| EXERCISE DESCRIPTION |
Copy verbatim the block of lines in the entries below whose first line contains "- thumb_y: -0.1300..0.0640" and whose last line contains "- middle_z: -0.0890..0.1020". Leave out all other lines.

(Collected data)
▼

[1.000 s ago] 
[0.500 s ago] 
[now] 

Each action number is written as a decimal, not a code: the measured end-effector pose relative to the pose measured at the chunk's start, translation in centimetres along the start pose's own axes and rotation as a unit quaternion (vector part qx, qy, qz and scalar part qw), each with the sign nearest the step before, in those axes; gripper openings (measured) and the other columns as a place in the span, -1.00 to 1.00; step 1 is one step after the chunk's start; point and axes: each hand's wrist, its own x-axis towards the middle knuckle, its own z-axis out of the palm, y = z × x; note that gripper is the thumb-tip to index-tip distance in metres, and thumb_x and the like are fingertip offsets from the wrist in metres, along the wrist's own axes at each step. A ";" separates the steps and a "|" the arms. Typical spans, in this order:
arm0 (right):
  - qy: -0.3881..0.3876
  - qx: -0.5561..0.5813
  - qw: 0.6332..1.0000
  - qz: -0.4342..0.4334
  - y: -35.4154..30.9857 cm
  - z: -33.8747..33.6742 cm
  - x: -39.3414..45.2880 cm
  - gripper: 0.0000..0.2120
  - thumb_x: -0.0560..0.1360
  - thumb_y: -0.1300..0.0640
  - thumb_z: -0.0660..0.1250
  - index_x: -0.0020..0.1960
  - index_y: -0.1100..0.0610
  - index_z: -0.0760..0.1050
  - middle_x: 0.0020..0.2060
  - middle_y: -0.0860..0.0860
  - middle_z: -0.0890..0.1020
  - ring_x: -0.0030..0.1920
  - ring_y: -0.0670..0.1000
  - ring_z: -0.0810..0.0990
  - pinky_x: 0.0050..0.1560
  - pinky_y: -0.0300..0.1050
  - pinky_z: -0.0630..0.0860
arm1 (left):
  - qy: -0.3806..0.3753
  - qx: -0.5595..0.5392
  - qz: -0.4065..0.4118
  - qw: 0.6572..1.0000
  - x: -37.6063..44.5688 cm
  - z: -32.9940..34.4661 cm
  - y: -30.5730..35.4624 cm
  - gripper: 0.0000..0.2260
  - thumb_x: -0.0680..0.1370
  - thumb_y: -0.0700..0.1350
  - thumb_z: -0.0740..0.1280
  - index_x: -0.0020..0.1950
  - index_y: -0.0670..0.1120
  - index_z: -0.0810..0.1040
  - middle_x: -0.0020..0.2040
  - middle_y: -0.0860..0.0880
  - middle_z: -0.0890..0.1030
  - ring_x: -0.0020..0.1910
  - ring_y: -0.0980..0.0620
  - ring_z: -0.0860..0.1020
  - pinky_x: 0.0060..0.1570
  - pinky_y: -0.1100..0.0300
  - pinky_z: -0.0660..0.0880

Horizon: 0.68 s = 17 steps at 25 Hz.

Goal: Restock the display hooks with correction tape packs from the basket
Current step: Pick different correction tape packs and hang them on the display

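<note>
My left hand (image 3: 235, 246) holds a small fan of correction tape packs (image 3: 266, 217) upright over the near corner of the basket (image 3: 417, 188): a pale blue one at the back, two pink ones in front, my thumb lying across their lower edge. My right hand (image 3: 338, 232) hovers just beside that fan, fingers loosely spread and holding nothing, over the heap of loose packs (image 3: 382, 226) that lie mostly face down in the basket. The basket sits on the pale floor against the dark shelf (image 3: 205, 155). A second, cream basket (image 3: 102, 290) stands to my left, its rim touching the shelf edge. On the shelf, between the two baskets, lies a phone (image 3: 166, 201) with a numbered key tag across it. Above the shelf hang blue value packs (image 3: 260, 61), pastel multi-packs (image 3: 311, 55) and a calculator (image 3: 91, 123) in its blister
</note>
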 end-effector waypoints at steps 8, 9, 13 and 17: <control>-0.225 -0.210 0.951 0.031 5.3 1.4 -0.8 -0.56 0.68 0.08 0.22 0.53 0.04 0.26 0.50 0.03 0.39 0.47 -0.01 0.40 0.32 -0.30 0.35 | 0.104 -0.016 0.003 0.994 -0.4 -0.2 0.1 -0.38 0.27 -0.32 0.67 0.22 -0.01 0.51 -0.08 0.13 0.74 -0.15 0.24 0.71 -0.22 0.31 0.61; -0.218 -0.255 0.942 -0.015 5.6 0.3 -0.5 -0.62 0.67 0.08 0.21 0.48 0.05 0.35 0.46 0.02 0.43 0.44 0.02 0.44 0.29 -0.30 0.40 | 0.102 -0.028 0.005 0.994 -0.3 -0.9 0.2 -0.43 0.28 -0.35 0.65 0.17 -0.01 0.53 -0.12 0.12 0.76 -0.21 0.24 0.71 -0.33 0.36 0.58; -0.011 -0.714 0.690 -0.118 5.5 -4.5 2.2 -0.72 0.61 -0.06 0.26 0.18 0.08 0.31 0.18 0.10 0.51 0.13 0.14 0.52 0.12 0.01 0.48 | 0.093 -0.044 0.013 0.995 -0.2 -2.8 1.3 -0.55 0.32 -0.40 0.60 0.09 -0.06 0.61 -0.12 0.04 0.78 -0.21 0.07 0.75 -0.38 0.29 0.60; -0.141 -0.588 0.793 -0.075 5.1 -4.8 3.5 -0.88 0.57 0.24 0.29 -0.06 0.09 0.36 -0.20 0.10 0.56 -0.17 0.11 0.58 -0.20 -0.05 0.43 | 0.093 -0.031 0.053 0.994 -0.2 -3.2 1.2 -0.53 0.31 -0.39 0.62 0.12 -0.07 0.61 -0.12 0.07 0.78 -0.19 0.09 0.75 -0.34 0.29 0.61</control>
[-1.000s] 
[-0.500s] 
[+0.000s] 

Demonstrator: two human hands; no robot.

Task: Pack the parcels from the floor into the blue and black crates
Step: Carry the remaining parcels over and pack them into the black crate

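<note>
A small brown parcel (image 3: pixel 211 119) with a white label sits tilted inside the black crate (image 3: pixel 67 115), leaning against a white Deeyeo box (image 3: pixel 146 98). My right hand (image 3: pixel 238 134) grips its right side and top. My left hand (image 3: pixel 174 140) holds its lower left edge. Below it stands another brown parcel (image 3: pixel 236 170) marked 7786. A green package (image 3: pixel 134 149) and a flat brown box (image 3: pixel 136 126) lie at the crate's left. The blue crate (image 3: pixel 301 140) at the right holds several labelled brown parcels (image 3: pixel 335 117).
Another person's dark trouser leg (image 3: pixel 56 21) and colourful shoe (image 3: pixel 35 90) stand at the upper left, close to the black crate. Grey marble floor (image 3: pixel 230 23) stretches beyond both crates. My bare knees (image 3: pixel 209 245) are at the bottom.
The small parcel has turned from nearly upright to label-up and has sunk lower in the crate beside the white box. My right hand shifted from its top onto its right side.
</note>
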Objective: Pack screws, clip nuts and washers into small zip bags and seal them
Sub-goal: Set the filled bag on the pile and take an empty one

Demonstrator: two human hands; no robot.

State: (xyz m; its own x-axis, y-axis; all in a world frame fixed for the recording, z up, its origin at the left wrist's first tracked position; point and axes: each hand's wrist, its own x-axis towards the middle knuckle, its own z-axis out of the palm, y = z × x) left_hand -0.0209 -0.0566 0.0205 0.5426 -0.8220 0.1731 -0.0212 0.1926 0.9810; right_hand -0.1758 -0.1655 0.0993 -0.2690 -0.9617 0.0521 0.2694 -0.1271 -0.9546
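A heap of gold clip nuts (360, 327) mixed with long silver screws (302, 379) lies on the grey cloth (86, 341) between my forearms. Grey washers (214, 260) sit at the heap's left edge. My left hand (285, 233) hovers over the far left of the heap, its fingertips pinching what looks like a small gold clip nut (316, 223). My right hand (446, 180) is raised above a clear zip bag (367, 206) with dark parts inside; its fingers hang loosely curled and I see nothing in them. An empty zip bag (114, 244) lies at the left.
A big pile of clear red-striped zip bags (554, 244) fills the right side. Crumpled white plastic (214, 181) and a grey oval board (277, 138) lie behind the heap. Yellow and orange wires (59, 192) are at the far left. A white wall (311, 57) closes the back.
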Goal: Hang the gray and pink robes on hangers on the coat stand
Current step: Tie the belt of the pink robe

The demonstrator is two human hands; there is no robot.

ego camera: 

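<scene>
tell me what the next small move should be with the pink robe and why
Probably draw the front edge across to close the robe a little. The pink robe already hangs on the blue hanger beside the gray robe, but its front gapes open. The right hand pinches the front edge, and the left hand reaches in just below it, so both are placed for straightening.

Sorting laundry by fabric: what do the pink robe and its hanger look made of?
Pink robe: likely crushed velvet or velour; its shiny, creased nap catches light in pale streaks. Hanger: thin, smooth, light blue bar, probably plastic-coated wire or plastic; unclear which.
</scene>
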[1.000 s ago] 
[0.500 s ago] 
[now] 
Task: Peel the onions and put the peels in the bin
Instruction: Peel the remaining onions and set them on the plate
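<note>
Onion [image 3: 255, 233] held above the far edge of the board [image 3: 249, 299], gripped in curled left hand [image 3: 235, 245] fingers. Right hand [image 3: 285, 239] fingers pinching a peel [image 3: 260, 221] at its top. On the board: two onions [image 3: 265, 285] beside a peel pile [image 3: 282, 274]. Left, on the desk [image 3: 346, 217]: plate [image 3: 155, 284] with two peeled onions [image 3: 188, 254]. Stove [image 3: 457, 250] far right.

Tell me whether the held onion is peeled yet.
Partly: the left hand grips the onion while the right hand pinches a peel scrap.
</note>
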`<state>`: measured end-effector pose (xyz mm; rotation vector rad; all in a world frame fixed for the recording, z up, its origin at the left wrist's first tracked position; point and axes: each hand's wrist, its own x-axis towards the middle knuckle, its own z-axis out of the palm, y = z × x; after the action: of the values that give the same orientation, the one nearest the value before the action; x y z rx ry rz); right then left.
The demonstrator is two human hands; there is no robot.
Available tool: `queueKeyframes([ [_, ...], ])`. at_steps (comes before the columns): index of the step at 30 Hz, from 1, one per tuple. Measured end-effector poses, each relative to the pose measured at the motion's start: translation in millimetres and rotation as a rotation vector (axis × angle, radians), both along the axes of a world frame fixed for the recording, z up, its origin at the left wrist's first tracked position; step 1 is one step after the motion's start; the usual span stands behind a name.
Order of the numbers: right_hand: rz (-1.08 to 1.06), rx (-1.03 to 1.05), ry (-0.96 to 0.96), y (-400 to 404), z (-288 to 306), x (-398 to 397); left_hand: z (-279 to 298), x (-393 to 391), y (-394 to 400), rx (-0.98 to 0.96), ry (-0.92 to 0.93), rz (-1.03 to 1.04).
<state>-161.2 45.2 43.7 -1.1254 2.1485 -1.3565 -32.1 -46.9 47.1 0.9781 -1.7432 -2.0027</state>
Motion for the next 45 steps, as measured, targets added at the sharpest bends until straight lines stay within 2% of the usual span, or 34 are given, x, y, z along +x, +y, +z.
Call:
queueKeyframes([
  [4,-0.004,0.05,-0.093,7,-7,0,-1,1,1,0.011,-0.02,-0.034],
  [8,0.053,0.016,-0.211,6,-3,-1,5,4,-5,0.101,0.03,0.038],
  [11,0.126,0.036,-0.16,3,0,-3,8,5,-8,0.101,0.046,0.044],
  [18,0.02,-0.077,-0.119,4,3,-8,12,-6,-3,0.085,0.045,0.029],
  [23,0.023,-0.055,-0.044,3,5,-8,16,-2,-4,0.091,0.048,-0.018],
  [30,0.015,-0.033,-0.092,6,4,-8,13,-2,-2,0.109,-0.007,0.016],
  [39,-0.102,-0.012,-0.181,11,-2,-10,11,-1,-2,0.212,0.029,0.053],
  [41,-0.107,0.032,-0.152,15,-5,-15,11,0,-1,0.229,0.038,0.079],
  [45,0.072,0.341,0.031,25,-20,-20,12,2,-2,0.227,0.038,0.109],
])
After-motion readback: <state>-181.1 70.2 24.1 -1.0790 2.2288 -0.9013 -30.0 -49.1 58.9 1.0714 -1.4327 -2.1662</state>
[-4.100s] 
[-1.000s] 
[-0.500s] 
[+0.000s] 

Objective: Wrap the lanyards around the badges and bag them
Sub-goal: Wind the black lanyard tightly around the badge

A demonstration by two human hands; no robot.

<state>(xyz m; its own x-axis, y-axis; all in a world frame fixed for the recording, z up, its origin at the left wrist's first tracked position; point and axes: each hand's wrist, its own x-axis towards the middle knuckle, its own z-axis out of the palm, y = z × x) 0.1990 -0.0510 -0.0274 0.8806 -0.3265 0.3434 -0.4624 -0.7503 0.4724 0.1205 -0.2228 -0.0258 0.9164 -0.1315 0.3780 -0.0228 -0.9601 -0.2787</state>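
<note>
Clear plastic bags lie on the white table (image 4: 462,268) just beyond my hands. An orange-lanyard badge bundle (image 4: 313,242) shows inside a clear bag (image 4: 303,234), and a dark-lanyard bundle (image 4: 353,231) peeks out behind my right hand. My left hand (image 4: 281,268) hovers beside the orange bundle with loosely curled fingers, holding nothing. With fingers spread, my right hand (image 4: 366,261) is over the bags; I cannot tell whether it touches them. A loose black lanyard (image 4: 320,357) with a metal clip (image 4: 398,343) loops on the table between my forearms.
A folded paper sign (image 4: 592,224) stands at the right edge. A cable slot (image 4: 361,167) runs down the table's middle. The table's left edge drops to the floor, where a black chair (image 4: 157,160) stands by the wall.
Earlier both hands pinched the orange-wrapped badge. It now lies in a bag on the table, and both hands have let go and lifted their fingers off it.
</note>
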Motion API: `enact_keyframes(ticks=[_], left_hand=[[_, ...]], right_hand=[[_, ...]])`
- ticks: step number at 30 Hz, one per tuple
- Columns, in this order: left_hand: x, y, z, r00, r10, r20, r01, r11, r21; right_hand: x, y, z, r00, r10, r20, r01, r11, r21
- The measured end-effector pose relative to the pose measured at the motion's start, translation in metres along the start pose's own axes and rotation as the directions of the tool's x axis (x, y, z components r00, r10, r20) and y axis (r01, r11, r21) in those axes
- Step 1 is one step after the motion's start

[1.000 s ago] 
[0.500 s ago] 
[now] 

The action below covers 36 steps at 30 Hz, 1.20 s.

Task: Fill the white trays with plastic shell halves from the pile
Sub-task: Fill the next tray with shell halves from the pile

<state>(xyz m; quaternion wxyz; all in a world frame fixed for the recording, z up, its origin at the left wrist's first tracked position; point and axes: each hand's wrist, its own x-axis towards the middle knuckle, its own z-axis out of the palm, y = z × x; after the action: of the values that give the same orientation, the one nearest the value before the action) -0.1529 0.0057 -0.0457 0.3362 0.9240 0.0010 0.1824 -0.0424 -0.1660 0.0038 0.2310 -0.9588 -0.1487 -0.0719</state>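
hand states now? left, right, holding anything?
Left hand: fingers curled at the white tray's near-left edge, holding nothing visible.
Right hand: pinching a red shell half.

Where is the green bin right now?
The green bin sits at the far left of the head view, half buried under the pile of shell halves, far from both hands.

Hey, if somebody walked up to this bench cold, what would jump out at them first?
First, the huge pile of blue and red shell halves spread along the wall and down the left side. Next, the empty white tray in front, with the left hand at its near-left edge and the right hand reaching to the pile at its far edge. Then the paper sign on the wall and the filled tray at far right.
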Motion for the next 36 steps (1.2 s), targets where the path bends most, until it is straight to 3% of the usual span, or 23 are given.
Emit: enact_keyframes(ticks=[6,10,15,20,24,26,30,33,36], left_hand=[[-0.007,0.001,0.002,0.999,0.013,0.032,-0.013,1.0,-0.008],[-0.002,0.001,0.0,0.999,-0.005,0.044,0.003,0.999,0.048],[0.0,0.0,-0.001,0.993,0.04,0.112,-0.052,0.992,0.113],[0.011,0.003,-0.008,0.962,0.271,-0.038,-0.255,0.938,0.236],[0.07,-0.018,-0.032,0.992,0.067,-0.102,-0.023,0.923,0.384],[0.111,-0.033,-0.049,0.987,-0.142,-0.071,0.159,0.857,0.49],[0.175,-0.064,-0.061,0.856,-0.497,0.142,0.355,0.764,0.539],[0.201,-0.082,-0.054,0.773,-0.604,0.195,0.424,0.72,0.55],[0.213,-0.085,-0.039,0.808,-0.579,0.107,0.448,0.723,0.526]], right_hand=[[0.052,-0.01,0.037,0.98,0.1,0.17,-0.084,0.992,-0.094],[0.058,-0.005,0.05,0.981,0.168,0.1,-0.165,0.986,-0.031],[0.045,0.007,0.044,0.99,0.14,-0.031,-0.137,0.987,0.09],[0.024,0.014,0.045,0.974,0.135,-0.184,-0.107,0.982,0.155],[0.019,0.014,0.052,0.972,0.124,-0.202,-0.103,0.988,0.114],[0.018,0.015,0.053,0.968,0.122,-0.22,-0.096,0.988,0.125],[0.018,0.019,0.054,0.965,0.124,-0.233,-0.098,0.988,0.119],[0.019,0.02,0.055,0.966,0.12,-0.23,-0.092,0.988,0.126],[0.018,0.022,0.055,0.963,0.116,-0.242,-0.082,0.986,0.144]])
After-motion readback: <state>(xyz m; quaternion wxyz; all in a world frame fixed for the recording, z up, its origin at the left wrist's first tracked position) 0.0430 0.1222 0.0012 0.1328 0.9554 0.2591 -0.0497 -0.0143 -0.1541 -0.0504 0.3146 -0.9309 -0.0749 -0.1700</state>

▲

| REPLY TO THE EXERCISE |
  - thumb_y: -0.1300..0.0640
  - thumb_z: -0.0660..0.1250
  - index_x: -0.0020..0.1960
  - index_y: -0.1100..0.0610
  - index_z: -0.0760..0.1050
  - middle_x: 0.0020..0.2060
  - middle_y: -0.0860..0.0860
  - middle_z: -0.0890..0.1020

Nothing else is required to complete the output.